PETER CHRISTOPHER JURSIK
  Appellant

Fitzgerald P.

McPherson JA.

Demack J.

Judgment delivered 21/06/94

Judgment of the Court

APPEAL ALLOWED. CONVICTIONS QUASHED.

CATCHWORDS:   CRIMINAL LAW - identification - possession and supply of a dangerous drug - difficulties with in-court identification - reliance upon identification by undercover  police officer who met the appellant only once 10 months previously - whether evidence of identification so attendant with risk as to make convictions unsafe and unsatisfactory

Counsel:Mr. T. Rafter for the appellant

Mr. P. Rutledge for the respondent

Solicitors:Legal Aid Office for the appellant

Director of Prosecutions for the respondent

Hearing Date:17/06/94

REASONS FOR JUDGMENT - THE COURT

Judgment delivered  21/06/94

This is an appeal by the appellant against his conviction in the Magistrates Court at Southport on 3 March 1994 on two counts, one of supply and one of possession of a dangerous drug, cannabis sativa, on 4 May 1993.  The appellant has also applied for leave to appeal against the sentence imposed, a fine of $2,000.00 but, in view of the decision which has been reached on his appeal against conviction, that application does not need to be considered.
     The only evidence which implicated the appellant in the offences was that of an undercover police agent who gave evidence that, on the night of Tuesday, 4 May, 1993, he purchased a comparatively small quantity of the drug from the appellant at premises described as Unit 1, 14 Macaw Street, Miami, and while he was there noticed the appellant in possession of a larger quantity of the drug. 
     The undercover police officer had not met the appellant previously and had gone to the unit looking for another person who was absent at the time.  By arrangement, according to the undercover police officer, he returned later that night and made the purchase of the drug the subject of the first count and saw the drug the subject of the second count. There was no suggestion that the undercover police officer knew the appellant's name or anything about him.
     There is no indication of any further contact between the appellant and any police officer until the appellant was arrested and charged by a different police officer on 11 November 1993. There is no suggestion that the undercover police officer was involved in, or even knew of, this operation.  Nor is there any explanation of how the appellant was selected as the person with whom the undercover police officer had dealt on 4 May, 1993.
     The only evidence that the appellant was that person was evidence of the undercover police officer at the appellant's trial on 3 March 1994 that he recognised the appellant, who was present in court as the accused person.
     The appellant gave evidence, which the magistrate rejected, denying that he had supplied marijuana to the undercover police or that he had ever resided, or even attended at, Unit 1, 14 Macaw Street, Miami.

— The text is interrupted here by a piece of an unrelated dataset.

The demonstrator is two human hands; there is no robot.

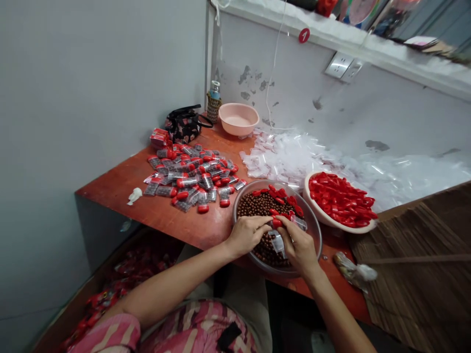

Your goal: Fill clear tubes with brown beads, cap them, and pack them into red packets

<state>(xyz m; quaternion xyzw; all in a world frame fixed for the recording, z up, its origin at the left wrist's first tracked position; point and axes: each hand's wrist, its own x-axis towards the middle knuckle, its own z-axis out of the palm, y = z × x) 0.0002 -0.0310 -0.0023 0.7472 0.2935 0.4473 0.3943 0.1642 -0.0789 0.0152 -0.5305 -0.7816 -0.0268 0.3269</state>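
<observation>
Over a wide metal bowl [315, 240] of small brown balls [253, 208], my left hand [247, 235] and my right hand [300, 245] meet with closed fingers. Between their fingertips is a red cap [276, 223], which both hands grip. Just below it shows a clear plastic tube [278, 243]; whether it is joined to the cap, I cannot tell. Loose red caps [281, 192] lie on the balls along the bowl's far side. To the left, a pile of filled clear tubes with red caps [191, 171] covers part of the red tabletop [121, 179].
A cream bowl [307, 189] heaped with red caps stands right of the metal bowl. Behind lies a heap of clear empty tubes [294, 154]. A pink basin [238, 120], black bag [184, 125] and bottle [214, 100] stand at the back. Stacked cardboard [419, 264] fills the right.
</observation>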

The magistrate's rejection of the appellant's evidence was obviously related to his acceptance of the undercover police officer as a credible witness.
     However, this glosses over the problem associated with the undercover police officer's testimony, namely, the possibility that, although honest, he was mistaken.
     There are obvious difficulties in in-court identification evidence: see, e.g., Grbic v. Pitkethly (1992) 38 FCR 95. It is unnecessary in this case to discuss those difficulties or any general limits on the probative value of such evidence.  We are concerned only with the worth of the identification evidence in this case. 
     When the undercover police officer saw the appellant in the Magistrates Court it was apparent to him that he was the person  charged and against whom he was to give evidence of events in which the undercover police officer, and if he was correct the appellant, had been involved in 10 months earlier.  While the undercover police officer might have been prepared to say that he did not recognize the appellant or was not sure, if that was the case, the circumstances were such as to have been likely to influence him to say, and be convinced, that the appellant was the person with whom he had dealt.  It is sufficient for us to say that the evidence of identification which the police officer gave was so attended with risk of mistake that the appellant's convictions, which are wholly dependent on that evidence, are unsafe and unsatisfactory in the administration of justice.
     Counsel for the appellant submitted that, in these circumstances, the Court should order that there be no new trial, while counsel for the prosecution argued that the appellant's acquittal was not justified when there might be other evidence of identification available.  Particularly because the point on which the appellant has succeeded seems to have played a lesser role in the Magistrates Court than in this Court, we consider that it ought be left to the discretion of the prosecution to determine whether to proceed again against the appellant.
     The only orders which we make are that the appeal be allowed and the convictions quashed.